A la lecture d’un article du quotidien La Nouvelle République, publié le 14 mars dernier, Willy Besard a cru qu’il pourrait retrouver sa liberté de déplacement. Et il en a besoin tant il est actif, bien que sa myopathie le contraigne à se déplacer en fauteuil roulant motorisé. Agé de 40 ans, il anime Génétique Actions, association qui contribue au financement des travaux du docteur Louis Violet qui, à l’hôpital Necker (Paris) travaille sur la maladie de Werdnig-Hoffman, une amyotrophie spinale. « On reverse tout ce qu’on récolte, précise Willy Besard. Avec des bénévoles on organise des randonnées VTT, des diners dansants, des lotos. » L’association, créée à la suite d’un désaccord avec la présidente de l’Association Française contre les Myopathies, a directement versé à la recherche médicale 110.000€ depuis sa création en 2008.
Citoyen engagé, Willy Besard espérait, au terme des travaux de voirie dans sa ville, se déplacer enfin en autonomie, puisque le maire venait d’inaugurer l’accessibilité à la gare d’Azay-le-Rideau, bourg par ailleurs célèbre pour son château… inaccessible en fauteuil roulant. « Les travaux menés dans le premier lieu permettent désormais aux personnes à mobilité réduite d’accéder à la gare », écrivait le journaliste de La Nouvelle République. Willy, privé d’accès aux trains depuis l’automatisation de la gare SNCF et la suppression de tout personnel, pensait donc pouvoir entrer de plain-pied dans les autorails récents à plancher bas. Raté: les quais n’ont pas été rehaussés et la lacune est infranchissable sans rampe.

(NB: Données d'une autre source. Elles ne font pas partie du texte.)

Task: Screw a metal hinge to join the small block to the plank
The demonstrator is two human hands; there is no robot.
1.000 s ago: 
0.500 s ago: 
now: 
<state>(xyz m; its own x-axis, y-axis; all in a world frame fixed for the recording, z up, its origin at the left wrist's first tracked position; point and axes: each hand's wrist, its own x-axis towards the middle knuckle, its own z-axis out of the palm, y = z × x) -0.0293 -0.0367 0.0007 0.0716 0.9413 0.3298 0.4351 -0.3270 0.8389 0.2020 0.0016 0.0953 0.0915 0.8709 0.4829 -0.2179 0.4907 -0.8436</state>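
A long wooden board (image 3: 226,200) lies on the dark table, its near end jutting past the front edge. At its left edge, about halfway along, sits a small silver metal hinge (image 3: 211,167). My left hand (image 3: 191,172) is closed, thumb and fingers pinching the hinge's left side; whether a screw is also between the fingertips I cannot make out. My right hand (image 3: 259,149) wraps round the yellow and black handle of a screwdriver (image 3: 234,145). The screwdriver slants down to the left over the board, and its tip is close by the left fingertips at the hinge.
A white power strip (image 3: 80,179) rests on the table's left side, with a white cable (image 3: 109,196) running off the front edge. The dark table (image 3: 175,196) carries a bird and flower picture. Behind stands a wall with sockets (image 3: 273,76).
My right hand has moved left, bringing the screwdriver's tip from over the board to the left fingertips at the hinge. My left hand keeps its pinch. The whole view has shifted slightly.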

« Les travaux n’ont rien à voir avec l’accessibilité mais portent sur l’accès à la gare, justifie le vice-président du Conseil Régional chargé des transports, Jean-Michel Bodin. La Région a participé aux travaux au titre de l’aménagement d’un pôle d’échange. » Willy Besard, qui a saisi il y a déjà trois ans Jean-Michel Bodin au sujet de l’inaccessibilité des trains en gare d’Azay-le-Rideau, devra attendre longtemps encore une solution positive : le Conseil Régional du Centre élabore déjà des Agendas d’Accessibilité Programmée (Ad’Ap) qui vont lui permettre de retarder de six à neuf ans la réalisation du Schéma Directeur d’Accessibilité des transports adopté en décembre 2008. « Ça fait vingt ans qu’on se bat pour rendre la gare accessible, rappelle Willy Besard. Le chef de gare installait une rampe pour accéder aux trains, mais depuis que la gare est automatisée, il n’y a plus de personnel et plus d’accès au train. »
Si la halte ferroviaire d’Azay-le-Rideau figure bien dans la liste des gares à adapter, elle ne le sera finalement pas: la Région a décidé de ne financer qu’à 30% les 93 millions d’euros de travaux d’accessibilité qui sont pourtant de sa compétence en tant qu’Autorité Organisatrice de Transport. Réseau Ferré de France (propriétaire des quais de gare) n’assurant que 25% en complément, il manque 45% que Jean-Michel Bodin demande à l’État de couvrir. Mais comme l’État n’en fera rien, une fois le délai des Ad’Ap écoulé les gares régionales du Centre, à l’exception de cinq d’entre elles, ne permettront pas aux voyageurs en fauteuil roulant de monter à bord des trains. D’ici là, les élus régionaux auront changé et la comédie sera jouée par d’autres…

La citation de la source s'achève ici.